Attentats à Paris : comment surpasser le traumatisme ?

Les tragiques événements du 13 novembre ont choqué bon nombre de Français. France 3 aborde ce traumatisme avec l'urgentiste Patrick Pelloux et Hélène Romano, docteur en psychopathologie.

FRANCE 3

Il y a 24 heures, vendredi 13 novembre, Paris était ensanglantée par de terribles attaques terroristes. L'urgentiste Patrick Pelloux, proche des victimes des attentats de janvier, était mobilisé durant cette nuit tragique. Il se confie à France 3 : "On savait que les attentats recommenceraient. Ils (les terroristes, NDLR) ont une haine contre nous, contre notre société, contre ce qu'on représente... Ils ont des armes de guerre et ils tuent tout le monde. C'est au-delà de la psychiatrie".

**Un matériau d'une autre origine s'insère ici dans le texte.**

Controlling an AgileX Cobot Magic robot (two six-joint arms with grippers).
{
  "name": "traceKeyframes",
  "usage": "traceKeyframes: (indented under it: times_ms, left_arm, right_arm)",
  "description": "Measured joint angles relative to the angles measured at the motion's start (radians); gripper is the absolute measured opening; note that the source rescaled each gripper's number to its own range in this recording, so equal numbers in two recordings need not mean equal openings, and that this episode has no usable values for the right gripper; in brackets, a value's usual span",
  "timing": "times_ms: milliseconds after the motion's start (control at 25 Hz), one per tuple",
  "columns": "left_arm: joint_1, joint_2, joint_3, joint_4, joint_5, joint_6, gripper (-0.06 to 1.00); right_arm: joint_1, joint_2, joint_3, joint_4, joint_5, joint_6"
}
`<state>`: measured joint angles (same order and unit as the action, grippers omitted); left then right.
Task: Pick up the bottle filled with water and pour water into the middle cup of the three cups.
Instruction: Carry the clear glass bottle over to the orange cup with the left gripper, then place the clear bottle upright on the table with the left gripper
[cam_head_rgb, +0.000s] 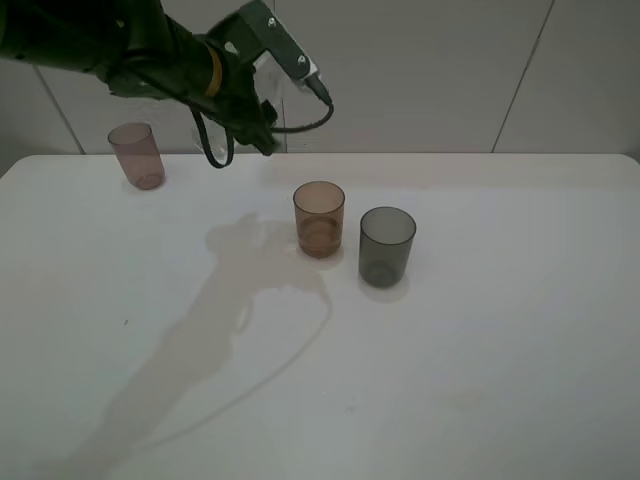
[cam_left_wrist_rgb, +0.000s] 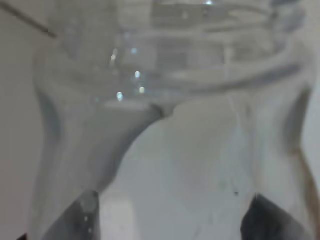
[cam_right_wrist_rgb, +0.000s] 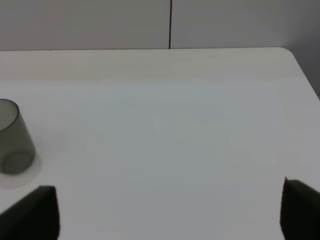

"Il faut qu'on reste debout, il ne faut pas qu'on ait peur", ajoute-t-il. Sur le plateau du Soir 3, Hélène Romano explique que la faculté à se remettre de tels événements dépend des ressources de chaque personne. Pour certains, des troubles peuvent s'installer et ressurgir "même six mois ou six ans après".

"Il y a d'autres ressources pour aller mieux"

Le rôle des psychologues est de développer "des stratégies pour éviter que les images reviennent, pour essayer de continuer de vivre". "Par contre, si ça devient trop envahissant, il faut pouvoir être aidé", ajoute-t-elle. Les personnes victimes de traumatismes peuvent trouver la force de les dépasser autrement qu'avec la psychiatrie. L'entourage personnel et professionnel peut être un atout. "Il y a d'autres ressources pour aller mieux. C'est important que les gens reprennent confiance en leurs propres compétences", précise celle qui déplore le manque de psychologue mais aussi une tendance très française à trop se tourner vers la psychiatrie et les anxiolytiques.

Hélène Romano conclut son intervention en parlant d'une "éthique sociétale à redévelopper" pour apprendre en amont à vivre avec des risques tels que le terrorisme. "On a beaucoup de retard, il est grand temps de le faire", ajoute-t-elle.